I reach in my bag and pull out the book I am reading. It is Cien Años de Soledad by Gabriel Garcia Marquez. His eyes open wide. "Do you think a person who doesn't understand Spanish could read this book?" I ask him. He changes the subject. "What are you doing with all this paper? Drawing? You need pencils."
It will be the backdrop for the photos I am taking. I design clothing and I need to take pictures, I tell him. He thinks about this. "For there." I tell him I don't understand. "You work there." I tell him "I work here. I live here." I think I am a l ittle crazy to have this conversation, but I am. He laughs at me. "No." "Yes, more than 7 years. I pay taxes, I have a driver's license, a business, and an Argentine dog and cat." (We cannot forget them.)

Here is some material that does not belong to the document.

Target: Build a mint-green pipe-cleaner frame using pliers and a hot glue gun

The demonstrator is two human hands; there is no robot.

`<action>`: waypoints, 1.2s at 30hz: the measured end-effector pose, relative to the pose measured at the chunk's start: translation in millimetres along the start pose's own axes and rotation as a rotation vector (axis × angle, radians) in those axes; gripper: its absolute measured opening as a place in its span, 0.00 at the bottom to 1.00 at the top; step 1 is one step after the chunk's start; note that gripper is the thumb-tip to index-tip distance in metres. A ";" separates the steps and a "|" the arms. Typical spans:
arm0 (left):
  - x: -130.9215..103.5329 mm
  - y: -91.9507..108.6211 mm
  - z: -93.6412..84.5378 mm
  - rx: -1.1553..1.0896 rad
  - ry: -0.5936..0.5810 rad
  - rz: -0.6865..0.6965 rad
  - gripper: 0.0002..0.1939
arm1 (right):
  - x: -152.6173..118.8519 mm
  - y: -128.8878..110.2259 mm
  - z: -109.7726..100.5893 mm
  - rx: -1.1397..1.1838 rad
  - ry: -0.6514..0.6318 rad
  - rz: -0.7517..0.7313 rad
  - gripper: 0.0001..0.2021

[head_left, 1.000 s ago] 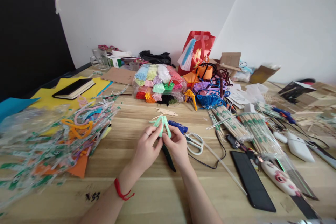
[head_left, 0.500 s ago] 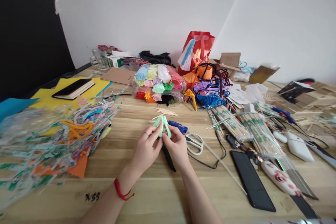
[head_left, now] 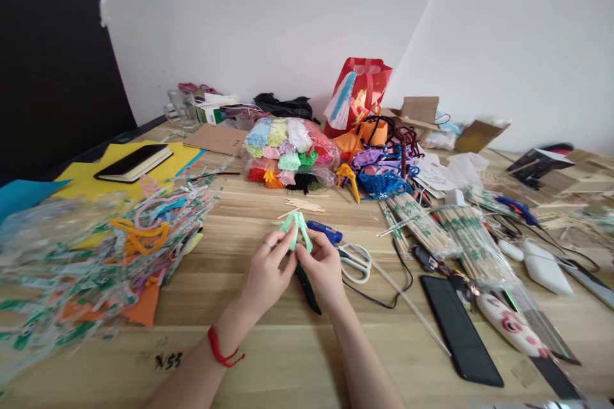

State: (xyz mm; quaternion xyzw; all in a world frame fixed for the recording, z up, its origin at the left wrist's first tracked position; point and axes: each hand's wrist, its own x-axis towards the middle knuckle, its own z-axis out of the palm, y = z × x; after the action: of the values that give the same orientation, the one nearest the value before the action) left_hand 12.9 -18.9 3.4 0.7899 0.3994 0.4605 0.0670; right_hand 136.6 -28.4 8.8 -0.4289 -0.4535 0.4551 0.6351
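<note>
Between my hands is a mint-green pipe cleaner [head_left: 300, 222], bent into a peaked shape with its legs pointing down toward me. My left hand [head_left: 269, 268] pinches its left leg between thumb and fingers. On the right leg, my right hand [head_left: 323, 265] has a similar pinch. Fingers hide the lower ends. Beneath and between the hands lies a dark-handled tool [head_left: 307, 291], its head covered. A blue glue gun [head_left: 325, 231] rests just behind my right fingers, and white-handled scissors [head_left: 357, 263] lie to their right.
A bag of multicoloured pipe cleaners [head_left: 288, 150] sits behind thin wooden sticks [head_left: 304, 204]. Plastic wrappers [head_left: 105, 268] spread across the left. At right are bundled sticks [head_left: 472, 239], a black phone [head_left: 460, 329] and a cable [head_left: 384, 301]. A red bag [head_left: 367, 86] stands by the wall.
</note>
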 end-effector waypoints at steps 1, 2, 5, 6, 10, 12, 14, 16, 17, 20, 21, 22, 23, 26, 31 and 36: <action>-0.1 -0.3 0.0 0.002 -0.003 0.000 0.25 | 0.1 0.4 0.0 0.001 -0.004 0.001 0.16; -0.1 -0.6 0.1 0.005 -0.004 -0.001 0.25 | 0.1 0.8 -0.1 0.004 -0.009 0.002 0.16; -0.2 -1.2 0.4 0.010 -0.001 -0.002 0.25 | 0.1 1.8 -0.1 0.006 -0.015 0.007 0.16; -0.2 -1.3 0.5 0.009 0.001 -0.001 0.25 | 0.1 1.9 0.0 0.003 -0.012 0.007 0.16; 0.1 -0.9 0.5 0.000 0.000 -0.001 0.25 | 0.1 1.5 0.5 -0.003 -0.007 0.002 0.15; 0.3 -0.6 0.3 -0.005 -0.004 -0.007 0.25 | 0.2 1.4 0.6 -0.003 -0.004 0.000 0.16; 0.4 -0.4 0.1 -0.008 -0.008 -0.013 0.24 | 0.3 1.6 0.7 -0.008 -0.001 -0.001 0.16; 0.3 -0.4 0.2 -0.008 -0.006 -0.015 0.24 | 0.3 1.8 0.7 -0.015 0.000 -0.002 0.16; 0.3 -0.5 0.4 -0.007 -0.004 -0.014 0.24 | 0.4 1.9 0.8 -0.017 -0.001 -0.003 0.16; 0.1 -0.7 0.7 -0.005 0.001 -0.009 0.24 | 0.6 2.2 1.2 -0.013 0.001 -0.004 0.16; 0.1 -0.8 0.7 -0.005 0.001 -0.007 0.24 | 0.7 2.4 1.4 -0.008 0.002 -0.003 0.16; 0.1 -0.8 0.6 -0.004 0.001 -0.007 0.24 | 0.8 2.6 1.6 -0.003 0.004 0.000 0.16; 0.2 -0.8 0.5 -0.004 0.000 -0.009 0.24 | 0.8 3.0 1.8 0.002 0.007 0.004 0.16; 0.1 -1.2 0.3 -0.002 0.001 -0.024 0.24 | 1.3 5.5 1.4 0.012 0.022 0.008 0.16; -0.4 -2.9 1.5 -0.030 0.004 -0.060 0.23 | 3.3 13.0 -3.8 -0.015 -0.016 0.011 0.17; 2.6 -3.4 0.4 -0.075 0.006 -0.108 0.23 | 5.4 18.3 -7.5 -0.081 0.016 -0.015 0.16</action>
State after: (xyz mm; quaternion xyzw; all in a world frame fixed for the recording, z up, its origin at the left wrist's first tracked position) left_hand 11.9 -14.7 3.4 0.7628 0.4239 0.4733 0.1202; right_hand 141.3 -20.2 -9.4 -0.4543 -0.4697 0.4280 0.6243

And now the truth comes out. "It's not the same." "Excuse me?" I say to him. "You are not the same. You were not born here.." "I see," I say to him. "and what is the significance of this?" I ask him. "You are a foreigner. You will never be the same." I look at his face, he is proud of what he has just said.
"Tell me," I ask him, "Where were your grandparents from, Italy or Spain?" His eyes open alertly at the question. "How do you think they would feel if they heard you say what you just said to me?" I pick up my packages and walk away. As I walk down the stairs I hear him call to me "Hablas muy bien in Castellano, Señora, disculpame." (You speak very well in Spanish, I am sorry.)